*Respectfully if you don’t know what a vector is, you probably don’t need a vect...

visarga · on April 27, 2023

Don't worry, you're just catching up in one hour on 10 years of NLP research. There has to be some conceptual gap to cross. After you clarify the "vector" and "computing similarity" concepts, it's pretty nifty. You have a text

    emb = model(text)

Now you got the embedding. What can you do with it? you can calculate how similar it is to other texts.

    emb1 = model(text1)
    emb2 = model(text2)
    similarity = sum([a * b for a, b in zip(emb1, emb2)])
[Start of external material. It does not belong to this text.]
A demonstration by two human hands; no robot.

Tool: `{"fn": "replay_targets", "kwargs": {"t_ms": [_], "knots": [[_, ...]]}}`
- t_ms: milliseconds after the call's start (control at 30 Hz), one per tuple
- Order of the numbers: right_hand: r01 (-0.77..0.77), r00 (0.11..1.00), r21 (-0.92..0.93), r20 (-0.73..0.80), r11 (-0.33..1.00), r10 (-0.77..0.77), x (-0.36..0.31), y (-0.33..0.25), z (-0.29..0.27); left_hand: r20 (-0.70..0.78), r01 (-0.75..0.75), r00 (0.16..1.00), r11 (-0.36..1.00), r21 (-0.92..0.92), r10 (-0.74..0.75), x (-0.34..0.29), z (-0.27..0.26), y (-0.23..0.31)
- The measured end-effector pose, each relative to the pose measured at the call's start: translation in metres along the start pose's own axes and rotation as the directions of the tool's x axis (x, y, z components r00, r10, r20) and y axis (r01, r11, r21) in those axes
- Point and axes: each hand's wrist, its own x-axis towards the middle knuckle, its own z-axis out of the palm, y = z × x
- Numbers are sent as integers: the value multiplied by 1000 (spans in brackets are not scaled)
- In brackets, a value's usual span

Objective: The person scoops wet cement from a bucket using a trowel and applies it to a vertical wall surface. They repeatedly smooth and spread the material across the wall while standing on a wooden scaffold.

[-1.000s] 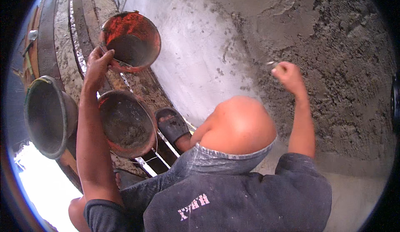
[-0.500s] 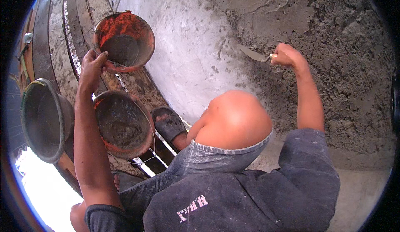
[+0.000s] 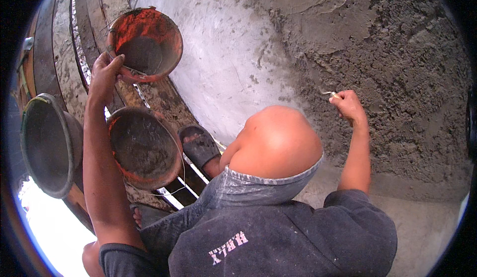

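My left hand (image 3: 104, 75) grips the near rim of an orange, mortar-stained bucket (image 3: 171, 38), with the thumb over the edge. Grey residue coats its bottom. In my right hand (image 3: 350, 107) is a trowel (image 3: 327, 93), held by its pale handle beside the wall; its blade is seen nearly edge-on and hardly shows. Wet, rough grey mortar (image 3: 402, 103) covers the wall behind that hand. Left of it lies a smoother pale stretch of wall (image 3: 213, 48). Below my left hand stands a second orange bucket (image 3: 175, 152) with grey mortar inside and a wire handle.
A dark grey bucket (image 3: 73, 142) stands at the far left, outside my left forearm. Under the buckets run wooden planks (image 3: 62, 43) with gaps between them. My sandalled foot (image 3: 198, 147) rests near the wall's base. Bright light shows beyond the planks at lower left.
My right hand has come down and nearer along the wall with the trowel, whose blade has turned from broadside to nearly edge-on. The bucket in my left hand has shifted slightly up and left.
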Motion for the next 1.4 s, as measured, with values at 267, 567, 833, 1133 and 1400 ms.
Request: {"fn": "replay_targets", "kwargs": {"t_ms": [267, 567, 833, 1133, 1400], "knots": [[111, 994, 64, 6, 992, -112, 20, -12, 15, -2, 30, 1000, 999, -10, -30, 8, -18, -22], [137, 972, -142, 209, 980, -105, 34, -31, 24, 9, 20, 1000, 1000, 21, -20, 11, -18, -22], [146, 989, -596, 87, 789, -117, 91, -57, 34, -21, 31, 999, 999, 39, -30, 0, -4, -3], [189, 981, -555, 72, 810, -180, 159, -201, -17, -57, -4, 998, 997, 75, 8, -5, -5, -1], [292, 814, -612, -245, 735, -527, 180, -271, -61, -17, 36, 999, 999, 31, -36, -5, -1, -2]]}}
Just a multiply and add, this is trivial! So if you do that for a million texts, you got a search engine. Vector DBs are automating this for you. There are free libraries just as good. And free models to embed text with, OpenAI also have some great embeddings. You can use np.dot to compute similarities fast, up to 100,000 vectors it's the best way and get exact, not approximate results.

The great thing about embedding text is the simplicity of the API and the similarity operation. It's dead simple to use. You can do clustering, classification, near neighbour search / ranking, recommendation, or any kind of semantic operations between two texts that can be described as a score. If you cache your vectors you can search very very quickly with np.dot or other methods, in a few ms. Today you can also embed images to the same vector space and do image classification by taking the text label with max dot product.

You can also train a very small model on top of embeddings to classify the input into your desired classes, if you can collect a dataset. Embeddings are the best features for text classification. You can think of this embedding method as a way to slice and dice in the semantic space like you do with strings in character space. All fast and local, without GPUs.